Output the data below exactly, images excluded.

◆ ◆ ◆ ◆ ◆

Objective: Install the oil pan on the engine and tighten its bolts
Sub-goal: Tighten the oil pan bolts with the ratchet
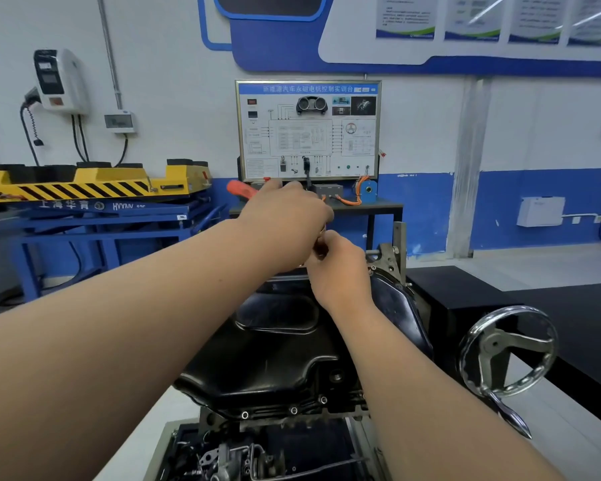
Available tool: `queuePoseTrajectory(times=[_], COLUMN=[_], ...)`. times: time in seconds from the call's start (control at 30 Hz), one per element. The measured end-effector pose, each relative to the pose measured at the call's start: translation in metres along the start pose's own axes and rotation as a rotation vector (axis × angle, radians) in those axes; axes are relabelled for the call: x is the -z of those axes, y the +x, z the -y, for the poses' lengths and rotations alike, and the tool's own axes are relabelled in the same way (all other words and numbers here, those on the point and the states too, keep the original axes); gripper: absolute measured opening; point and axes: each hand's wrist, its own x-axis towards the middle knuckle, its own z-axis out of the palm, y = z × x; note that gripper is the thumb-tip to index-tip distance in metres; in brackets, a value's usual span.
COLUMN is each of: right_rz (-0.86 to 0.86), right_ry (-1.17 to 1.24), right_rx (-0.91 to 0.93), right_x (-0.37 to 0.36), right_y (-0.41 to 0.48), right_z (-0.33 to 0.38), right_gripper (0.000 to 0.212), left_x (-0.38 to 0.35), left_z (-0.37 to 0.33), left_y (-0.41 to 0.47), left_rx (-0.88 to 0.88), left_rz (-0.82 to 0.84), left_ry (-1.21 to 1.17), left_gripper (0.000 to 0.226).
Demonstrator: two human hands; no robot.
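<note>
A black oil pan lies on the upturned engine on a stand in front of me. Three bolts sit in its near flange. Both my hands reach over the pan's far edge. My left hand grips a tool with an orange-red handle that sticks out to the upper left. My right hand pinches a small metal part just under the left hand; what it is stays hidden by the fingers.
A chrome handwheel with a crank juts from the engine stand at the right. Behind the engine stands a training board on a dark table. A yellow and blue lift platform fills the left. A black bench runs along the right.
</note>
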Motion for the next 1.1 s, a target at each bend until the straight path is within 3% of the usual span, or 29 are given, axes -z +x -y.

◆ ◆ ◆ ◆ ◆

#### Answer section
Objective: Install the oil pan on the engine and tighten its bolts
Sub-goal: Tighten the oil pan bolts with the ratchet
Available tool: `queuePoseTrajectory(times=[_], COLUMN=[_], ...)`. times: time in seconds from the call's start (control at 30 Hz), one per element. The measured end-effector pose, each relative to the pose measured at the call's start: translation in metres along the start pose's own axes and rotation as a rotation vector (axis × angle, radians) in those axes; axes are relabelled for the call: x is the -z of those axes, y the +x, z the -y, for the poses' lengths and rotations alike, and the tool's own axes are relabelled in the same way (all other words and numbers here, those on the point and the states too, keep the original axes); gripper: absolute measured opening; point and axes: each hand's wrist, its own x-axis towards the middle knuckle, its own z-axis out of the palm, y = z × x; note that gripper is the thumb-tip to index-tip distance in metres; in brackets, a value's usual span.
COLUMN is each of: right_rz (-0.86 to 0.86), right_ry (-1.17 to 1.24), right_rx (-0.91 to 0.93), right_x (-0.37 to 0.36), right_y (-0.41 to 0.48), right_z (-0.33 to 0.38), right_gripper (0.000 to 0.212), left_x (-0.38 to 0.35), left_z (-0.37 to 0.33), left_y (-0.41 to 0.47), left_rx (-0.88 to 0.88), left_rz (-0.82 to 0.84), left_ry (-1.21 to 1.17), left_gripper (0.000 to 0.226).
Demonstrator: two human hands; no robot.
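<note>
A black oil pan lies on the upturned engine on a stand in front of me. Three bolts sit in its near flange. Both my hands reach over the pan's far edge. My left hand grips a tool with an orange-red handle that sticks out to the upper left. My right hand pinches a small metal part just under the left hand; what it is stays hidden by the fingers.
A chrome handwheel with a crank juts from the engine stand at the right. Behind the engine stands a training board on a dark table. A yellow and blue lift platform fills the left. A black bench runs along the right.
</note>
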Motion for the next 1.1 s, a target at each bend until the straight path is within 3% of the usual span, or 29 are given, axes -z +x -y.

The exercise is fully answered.